Try it :: Retype the data in its entirety, with no word changed.

Saved data entries
↓

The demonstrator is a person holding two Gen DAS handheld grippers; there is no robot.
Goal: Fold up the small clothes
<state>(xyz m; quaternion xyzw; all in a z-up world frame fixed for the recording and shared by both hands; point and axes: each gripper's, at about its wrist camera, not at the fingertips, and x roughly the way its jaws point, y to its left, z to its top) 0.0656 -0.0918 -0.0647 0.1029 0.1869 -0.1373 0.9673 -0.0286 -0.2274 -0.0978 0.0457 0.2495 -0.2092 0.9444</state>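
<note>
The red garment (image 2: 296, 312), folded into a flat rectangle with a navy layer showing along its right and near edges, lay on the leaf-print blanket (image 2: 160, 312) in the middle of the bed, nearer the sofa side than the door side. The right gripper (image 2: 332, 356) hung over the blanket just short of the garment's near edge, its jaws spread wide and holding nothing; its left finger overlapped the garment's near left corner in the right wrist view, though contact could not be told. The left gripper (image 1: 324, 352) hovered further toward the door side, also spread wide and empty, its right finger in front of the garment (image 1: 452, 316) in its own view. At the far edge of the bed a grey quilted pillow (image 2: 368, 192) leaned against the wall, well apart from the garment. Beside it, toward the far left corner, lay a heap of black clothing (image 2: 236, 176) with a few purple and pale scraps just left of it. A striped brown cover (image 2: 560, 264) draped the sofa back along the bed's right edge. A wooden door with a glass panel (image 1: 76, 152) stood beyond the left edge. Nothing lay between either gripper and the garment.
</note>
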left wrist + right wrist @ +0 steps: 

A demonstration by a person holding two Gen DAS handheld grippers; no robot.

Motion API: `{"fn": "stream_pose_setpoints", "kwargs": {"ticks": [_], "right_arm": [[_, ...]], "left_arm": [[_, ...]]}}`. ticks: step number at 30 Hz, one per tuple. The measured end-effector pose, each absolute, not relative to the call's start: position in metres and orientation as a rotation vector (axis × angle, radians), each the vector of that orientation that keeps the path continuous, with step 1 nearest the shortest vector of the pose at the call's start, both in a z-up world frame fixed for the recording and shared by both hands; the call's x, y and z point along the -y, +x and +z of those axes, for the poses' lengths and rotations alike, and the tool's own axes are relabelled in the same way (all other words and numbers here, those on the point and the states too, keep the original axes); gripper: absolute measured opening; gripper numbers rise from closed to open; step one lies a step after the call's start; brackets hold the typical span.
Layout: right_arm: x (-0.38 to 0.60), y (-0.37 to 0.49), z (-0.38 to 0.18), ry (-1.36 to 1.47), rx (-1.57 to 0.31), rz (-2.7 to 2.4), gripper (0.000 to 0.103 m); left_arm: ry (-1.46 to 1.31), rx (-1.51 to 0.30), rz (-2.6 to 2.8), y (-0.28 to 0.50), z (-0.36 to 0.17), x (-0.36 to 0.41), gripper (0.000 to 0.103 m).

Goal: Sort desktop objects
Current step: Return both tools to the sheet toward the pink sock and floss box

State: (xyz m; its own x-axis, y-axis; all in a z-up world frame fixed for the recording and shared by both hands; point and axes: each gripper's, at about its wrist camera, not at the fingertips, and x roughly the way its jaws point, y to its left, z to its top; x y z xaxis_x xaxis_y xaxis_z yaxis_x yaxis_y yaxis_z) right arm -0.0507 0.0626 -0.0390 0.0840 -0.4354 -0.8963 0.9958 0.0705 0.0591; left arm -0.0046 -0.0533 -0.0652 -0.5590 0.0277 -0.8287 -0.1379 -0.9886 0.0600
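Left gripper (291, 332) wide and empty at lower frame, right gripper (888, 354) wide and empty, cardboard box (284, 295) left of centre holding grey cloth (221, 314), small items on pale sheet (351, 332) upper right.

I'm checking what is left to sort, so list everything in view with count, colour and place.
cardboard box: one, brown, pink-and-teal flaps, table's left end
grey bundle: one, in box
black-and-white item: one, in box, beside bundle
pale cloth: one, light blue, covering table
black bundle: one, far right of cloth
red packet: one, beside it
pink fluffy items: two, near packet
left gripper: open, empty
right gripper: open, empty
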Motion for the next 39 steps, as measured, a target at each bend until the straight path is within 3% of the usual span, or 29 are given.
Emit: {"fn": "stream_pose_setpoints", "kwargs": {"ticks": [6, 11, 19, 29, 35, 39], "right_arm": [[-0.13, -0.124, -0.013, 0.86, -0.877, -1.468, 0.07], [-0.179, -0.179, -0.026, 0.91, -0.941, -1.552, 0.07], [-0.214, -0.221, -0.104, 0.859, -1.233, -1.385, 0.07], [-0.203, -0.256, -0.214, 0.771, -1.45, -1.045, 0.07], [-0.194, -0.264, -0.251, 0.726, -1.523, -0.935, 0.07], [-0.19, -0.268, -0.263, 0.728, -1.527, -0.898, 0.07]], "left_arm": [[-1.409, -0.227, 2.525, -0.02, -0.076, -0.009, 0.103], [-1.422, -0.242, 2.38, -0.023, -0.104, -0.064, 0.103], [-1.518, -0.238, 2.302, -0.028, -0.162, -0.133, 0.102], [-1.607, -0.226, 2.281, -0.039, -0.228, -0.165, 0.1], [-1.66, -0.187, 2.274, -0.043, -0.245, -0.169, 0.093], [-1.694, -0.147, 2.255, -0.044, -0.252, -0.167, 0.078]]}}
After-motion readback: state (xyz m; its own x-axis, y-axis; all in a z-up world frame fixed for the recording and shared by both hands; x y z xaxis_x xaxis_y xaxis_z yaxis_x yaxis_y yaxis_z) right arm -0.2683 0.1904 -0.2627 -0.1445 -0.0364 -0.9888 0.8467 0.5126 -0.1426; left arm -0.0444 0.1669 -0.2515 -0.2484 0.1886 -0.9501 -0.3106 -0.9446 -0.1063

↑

Exercise answer ::
The demonstrator is a person holding two Gen DAS handheld grippers; there is no robot.
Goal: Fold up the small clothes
<state>(xyz m; quaternion xyzw; all in a z-up world frame fixed for the recording and shared by both hands; point and axes: each gripper's, at about its wrist camera, not at the fingertips, and x roughly the way its jaws point, y to its left, z to its top) 0.0656 -0.0918 -0.0647 0.1029 0.1869 -0.1373 0.9673 -0.0286 -0.2274 -0.0978 0.0457 0.2495 -0.2092 0.9444</state>
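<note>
The red garment (image 2: 296, 312), folded into a flat rectangle with a navy layer showing along its right and near edges, lay on the leaf-print blanket (image 2: 160, 312) in the middle of the bed, nearer the sofa side than the door side. The right gripper (image 2: 332, 356) hung over the blanket just short of the garment's near edge, its jaws spread wide and holding nothing; its left finger overlapped the garment's near left corner in the right wrist view, though contact could not be told. The left gripper (image 1: 324, 352) hovered further toward the door side, also spread wide and empty, its right finger in front of the garment (image 1: 452, 316) in its own view. At the far edge of the bed a grey quilted pillow (image 2: 368, 192) leaned against the wall, well apart from the garment. Beside it, toward the far left corner, lay a heap of black clothing (image 2: 236, 176) with a few purple and pale scraps just left of it. A striped brown cover (image 2: 560, 264) draped the sofa back along the bed's right edge. A wooden door with a glass panel (image 1: 76, 152) stood beyond the left edge. Nothing lay between either gripper and the garment.
</note>
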left wrist + right wrist @ +0 steps: 

A demonstration by a person holding two Gen DAS handheld grippers; no robot.

Motion API: `{"fn": "stream_pose_setpoints", "kwargs": {"ticks": [_], "right_arm": [[_, ...]], "left_arm": [[_, ...]]}}`. ticks: step number at 30 Hz, one per tuple. The measured end-effector pose, each absolute, not relative to the call's start: position in metres and orientation as a rotation vector (axis × angle, radians), each the vector of that orientation that keeps the path continuous, with step 1 nearest the shortest vector of the pose at the call's start, both in a z-up world frame fixed for the recording and shared by both hands; the call's x, y and z point along the -y, +x and +z of those axes, for the poses' lengths and rotations alike, and the tool's own axes are relabelled in the same way (all other words and numbers here, those on the point and the states too, keep the original axes); gripper: absolute measured opening; gripper numbers rise from closed to open; step one lies a step after the call's start; brackets hold the typical span.
Layout: right_arm: x (-0.38 to 0.60), y (-0.37 to 0.49), z (-0.38 to 0.18), ry (-1.36 to 1.47), rx (-1.57 to 0.31), rz (-2.7 to 2.4), gripper (0.000 to 0.103 m); left_arm: ry (-1.46 to 1.31), rx (-1.51 to 0.30), rz (-2.6 to 2.8), y (-0.28 to 0.50), z (-0.36 to 0.17), x (-0.36 to 0.41), gripper (0.000 to 0.103 m).

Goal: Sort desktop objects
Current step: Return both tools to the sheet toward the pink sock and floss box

State: (xyz m; its own x-axis, y-axis; all in a z-up world frame fixed for the recording and shared by both hands; point and axes: each gripper's, at about its wrist camera, not at the fingertips, and x roughly the way its jaws point, y to its left, z to its top; x y z xaxis_x xaxis_y xaxis_z yaxis_x yaxis_y yaxis_z) right arm -0.0507 0.0626 -0.0390 0.0840 -0.4354 -0.8963 0.9958 0.0705 0.0591; left arm -0.0046 -0.0533 -0.0652 -0.5590 0.0277 -0.8287 -0.1379 -0.9886 0.0600
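Left gripper (291, 332) wide and empty at lower frame, right gripper (888, 354) wide and empty, cardboard box (284, 295) left of centre holding grey cloth (221, 314), small items on pale sheet (351, 332) upper right.

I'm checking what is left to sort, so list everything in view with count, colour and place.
cardboard box: one, brown, pink-and-teal flaps, table's left end
grey bundle: one, in box
black-and-white item: one, in box, beside bundle
pale cloth: one, light blue, covering table
black bundle: one, far right of cloth
red packet: one, beside it
pink fluffy items: two, near packet
left gripper: open, empty
right gripper: open, empty
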Motion for the next 39 steps, as measured, a target at each bend until the straight path is within 3% of the usual span, or 29 are given.
Emit: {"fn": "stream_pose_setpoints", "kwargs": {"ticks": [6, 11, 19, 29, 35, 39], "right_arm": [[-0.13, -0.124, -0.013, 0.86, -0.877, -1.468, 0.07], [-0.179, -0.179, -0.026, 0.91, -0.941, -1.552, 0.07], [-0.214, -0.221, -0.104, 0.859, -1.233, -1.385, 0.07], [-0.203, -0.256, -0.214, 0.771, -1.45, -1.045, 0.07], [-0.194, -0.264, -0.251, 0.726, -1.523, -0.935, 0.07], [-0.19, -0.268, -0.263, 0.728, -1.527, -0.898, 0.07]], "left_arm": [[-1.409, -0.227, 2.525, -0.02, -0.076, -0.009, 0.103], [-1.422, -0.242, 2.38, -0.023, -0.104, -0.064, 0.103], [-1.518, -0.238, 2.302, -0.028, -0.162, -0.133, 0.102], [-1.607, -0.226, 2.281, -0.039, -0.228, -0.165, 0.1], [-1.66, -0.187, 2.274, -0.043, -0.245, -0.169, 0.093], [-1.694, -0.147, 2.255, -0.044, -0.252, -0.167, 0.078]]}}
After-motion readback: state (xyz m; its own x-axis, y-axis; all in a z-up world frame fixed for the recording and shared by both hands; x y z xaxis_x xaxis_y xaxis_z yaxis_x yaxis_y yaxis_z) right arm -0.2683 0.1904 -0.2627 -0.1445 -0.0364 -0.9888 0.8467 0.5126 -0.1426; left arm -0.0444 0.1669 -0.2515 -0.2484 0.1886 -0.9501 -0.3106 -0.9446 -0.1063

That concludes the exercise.